Session 5: Object Oriented Programing 1 - myTeachingURJC/2018-19-PNE GitHub Wiki

Session 5. Week 3: Object Oriented Programming 1

  • Goals:
    • Practicing with pycharm: create folders, adding files, running, debugging. We already know how to do it, but we need to practice it more
    • Practicing with github: Adding new files to the project, commintting and pushing the changes into our github account
    • Learn some concepts from the object oriented paradigm by doing: Classes, objects, methods, inheritance...
    • Learn how to separate programs into different files
  • Duration: 2h
  • Date: Week 3: Tuesday, Feb-5th-2019

Contents

Introduction

All the python programs that you have developed so far use the classical paradigm of the procedural programming. The main idea is to use functions that can be called at any point during the program's execution

The problem you have to solve is divided into smaller parts, implemented using functions, data structures and variables

On the contrary, the object oriented paradigm tries to model the problems by means of defining objects that interact between them. Each object has attributes and methods. The main advantages are the encapsulation and the reusability of the code

Working with sequences

For learning the main concepts we will focus on examples for working with nucleotides sequences. In practice 0 some exercises were proposed about this topic

First, we will study some examples using procedural programing. Then we will implement them using the object oriented paradigm

For modeling a sequence we use strings with the characters A, C, T and G, corresponding to the four bases. Then we define functions for doing the job

Example 1: counting bases

Imagine we want to count the A bases in a sequence, and get the percentage of them over the total number of bases. We model the sequence as a string, we create a function for counting As and calculate the percentage:

def count_a(seq):
    """Counting the number of As in the string"""

    result = 0
    for b in seq:
        if b == 'A':
            result += 1

    return result


# Main program

s = "AGTACACTGGT"
na = count_a(s)
print("The are {} As in the sequence".format(na))
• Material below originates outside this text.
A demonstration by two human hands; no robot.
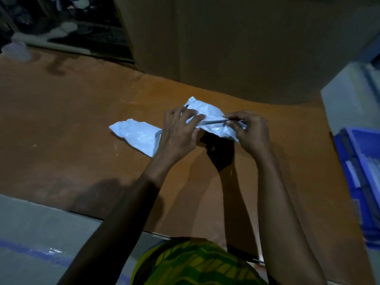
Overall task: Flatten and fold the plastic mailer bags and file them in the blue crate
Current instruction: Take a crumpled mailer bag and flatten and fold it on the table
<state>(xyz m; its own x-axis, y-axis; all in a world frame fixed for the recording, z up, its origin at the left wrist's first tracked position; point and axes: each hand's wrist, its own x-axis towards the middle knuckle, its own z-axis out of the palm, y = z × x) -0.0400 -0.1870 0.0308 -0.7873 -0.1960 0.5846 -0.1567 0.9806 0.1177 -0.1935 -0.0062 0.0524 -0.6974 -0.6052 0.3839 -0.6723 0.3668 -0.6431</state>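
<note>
A crumpled white plastic mailer bag (pixel 209 118) is held a little above the brown cardboard sheet (pixel 82 124), casting a dark shadow under it. My left hand (pixel 178 132) grips its left part with thumb and fingers. My right hand (pixel 250 130) pinches its right end, fingers curled round the plastic. A second white mailer bag (pixel 137 136) lies flat on the cardboard, just left of my left hand. The blue crate (pixel 362 182) stands at the right edge, with flat white items filed inside.
A large cardboard box (pixel 236 44) rises behind the work area. A grey-white box (pixel 349 95) sits at the right above the crate. The grey floor with a blue tape line (pixel 30 249) lies at the lower left. Dark clutter fills the far left corner.
</note>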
# Calculate the total length
tl = len(s)

print("This sequence is {} bases in length".format(tl))
print("The percentages of As is {}%".format(round(100.0 * na/tl, 1)))

Activity 1: running the example 1

In your 2018-19-PNE pycharm project, create a new folder called session-5. Write the example 1 program into the file ex-1.py and execute it. You should see in the console this result:

There are 3 As in the sequence
This sequence is 11 bases in length
The percentages of As is 27.3%
  • Add this file to your github project. Commit it and push it

Activity 2: Debugging the example 1

Debugging is the word we use in computer science to mean: "make sure the program is working ok by executing it step by step". When we find errors in the code, we call them bugs. So, debugging is the art of finding bugs in your code, and fixing them

  • NOTE: Writing programs is not so dificult. Finding bugs (debugging) can be very very very hard! Is where you will spend most of your time. For that reason, it is very important to write the programs very clearly, structuring very well the data, adding comments, and executing it step by step from the very beginning. This will save you a lot of time and problems

  • Place a breakpoint (red dot) in the first line of the main program

  • Start the debugging process by clicking on the right bug in the top

  • The line to be executed will be highlighted (When it is highlighted it means that it will be executed in the next step)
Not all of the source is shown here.